# Problem requirements
Here the job is to retype the data word for word while leaving the pictures aside.

# Given data
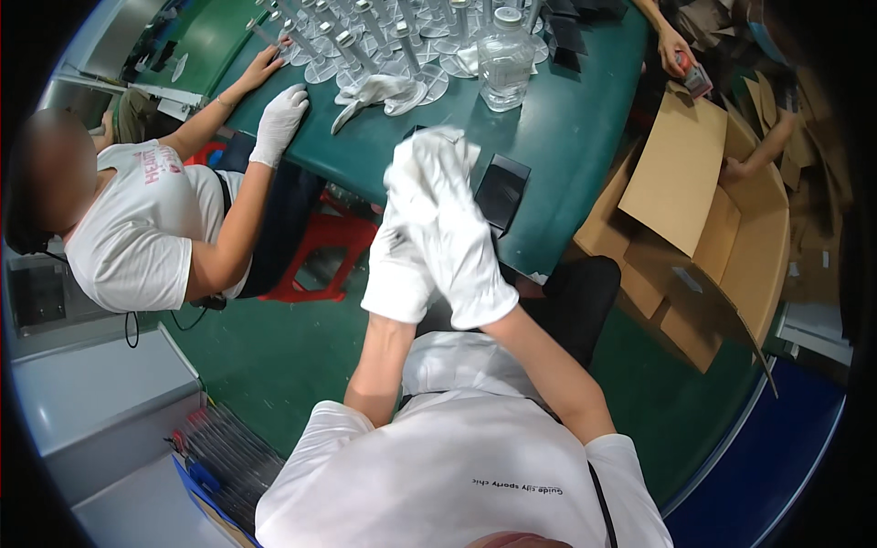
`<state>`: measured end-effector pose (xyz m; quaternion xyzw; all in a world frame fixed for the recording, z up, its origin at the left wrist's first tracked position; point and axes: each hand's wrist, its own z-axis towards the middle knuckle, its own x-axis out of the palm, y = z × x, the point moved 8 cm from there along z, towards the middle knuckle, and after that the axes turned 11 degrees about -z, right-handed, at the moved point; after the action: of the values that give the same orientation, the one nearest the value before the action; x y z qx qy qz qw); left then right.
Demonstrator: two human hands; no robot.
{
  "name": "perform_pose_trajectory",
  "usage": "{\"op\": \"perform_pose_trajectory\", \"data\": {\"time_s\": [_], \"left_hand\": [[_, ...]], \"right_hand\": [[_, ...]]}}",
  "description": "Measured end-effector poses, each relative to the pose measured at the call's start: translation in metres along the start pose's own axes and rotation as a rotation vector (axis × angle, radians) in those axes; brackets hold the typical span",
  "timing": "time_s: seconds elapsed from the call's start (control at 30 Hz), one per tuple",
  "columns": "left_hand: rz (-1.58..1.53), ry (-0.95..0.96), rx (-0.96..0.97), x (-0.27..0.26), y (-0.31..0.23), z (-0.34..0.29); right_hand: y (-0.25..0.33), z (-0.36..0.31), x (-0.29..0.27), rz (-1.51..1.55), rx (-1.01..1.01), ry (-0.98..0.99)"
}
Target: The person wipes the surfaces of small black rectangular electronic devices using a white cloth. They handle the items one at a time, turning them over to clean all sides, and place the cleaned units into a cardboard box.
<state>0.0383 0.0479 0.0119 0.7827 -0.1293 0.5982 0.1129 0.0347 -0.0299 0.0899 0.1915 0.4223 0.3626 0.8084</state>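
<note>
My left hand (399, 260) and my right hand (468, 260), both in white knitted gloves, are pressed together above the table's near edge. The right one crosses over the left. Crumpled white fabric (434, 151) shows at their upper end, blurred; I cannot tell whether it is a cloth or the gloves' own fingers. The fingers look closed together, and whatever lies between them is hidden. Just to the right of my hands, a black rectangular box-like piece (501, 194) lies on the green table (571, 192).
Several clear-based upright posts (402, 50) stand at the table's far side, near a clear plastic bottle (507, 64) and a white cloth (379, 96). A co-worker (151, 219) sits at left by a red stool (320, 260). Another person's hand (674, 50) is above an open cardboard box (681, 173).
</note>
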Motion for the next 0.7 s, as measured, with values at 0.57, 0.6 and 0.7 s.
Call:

# Answer for the task
`<state>`: measured end-effector pose (xyz m; quaternion xyzw; all in a world frame fixed for the recording, z up, its origin at the left wrist's first tracked position; point and axes: each hand's wrist, its own z-axis towards the middle knuckle, its own x-axis out of the palm, y = z × x, the point moved 8 cm from there along z, towards the middle knuckle, and after that the axes turned 11 degrees about -z, right-handed, at the moved point; after the action: of the values that give the same orientation, the one nearest the value before the action; x y z qx qy qz qw); left then right.
Demonstrator: two human hands; no robot.
{
  "name": "perform_pose_trajectory",
  "usage": "{\"op\": \"perform_pose_trajectory\", \"data\": {\"time_s\": [_], \"left_hand\": [[_, ...]], \"right_hand\": [[_, ...]]}}",
  "description": "Measured end-effector poses, each relative to the pose measured at the call's start: translation in metres along the start pose's own axes and rotation as a rotation vector (axis × angle, radians) in those axes; brackets hold the typical span",
  "timing": "time_s: seconds elapsed from the call's start (control at 30 Hz), one per tuple",
  "columns": "left_hand: rz (-1.58..1.53), ry (-0.95..0.96), rx (-0.96..0.97), x (-0.27..0.26), y (-0.31..0.23), z (-0.34..0.29); right_hand: y (-0.25..0.33), z (-0.36..0.31), x (-0.29..0.27), rz (-1.51..1.55), rx (-1.01..1.01), ry (-0.98..0.99)"
}
Target: The person wipes the surfaces of small black rectangular electronic devices using a white cloth. They handle the items one at a time, turning them over to clean all sides, and place the cleaned units into a cardboard box.
<state>0.0383 0.0479 0.0119 0.7827 -0.1293 0.5982 0.1129 0.0347 -0.0299 0.0899 0.1915 0.4223 0.3626 0.8084</state>
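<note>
My left hand (399, 260) and my right hand (468, 260), both in white knitted gloves, are pressed together above the table's near edge. The right one crosses over the left. Crumpled white fabric (434, 151) shows at their upper end, blurred; I cannot tell whether it is a cloth or the gloves' own fingers. The fingers look closed together, and whatever lies between them is hidden. Just to the right of my hands, a black rectangular box-like piece (501, 194) lies on the green table (571, 192).
Several clear-based upright posts (402, 50) stand at the table's far side, near a clear plastic bottle (507, 64) and a white cloth (379, 96). A co-worker (151, 219) sits at left by a red stool (320, 260). Another person's hand (674, 50) is above an open cardboard box (681, 173).
</note>
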Motion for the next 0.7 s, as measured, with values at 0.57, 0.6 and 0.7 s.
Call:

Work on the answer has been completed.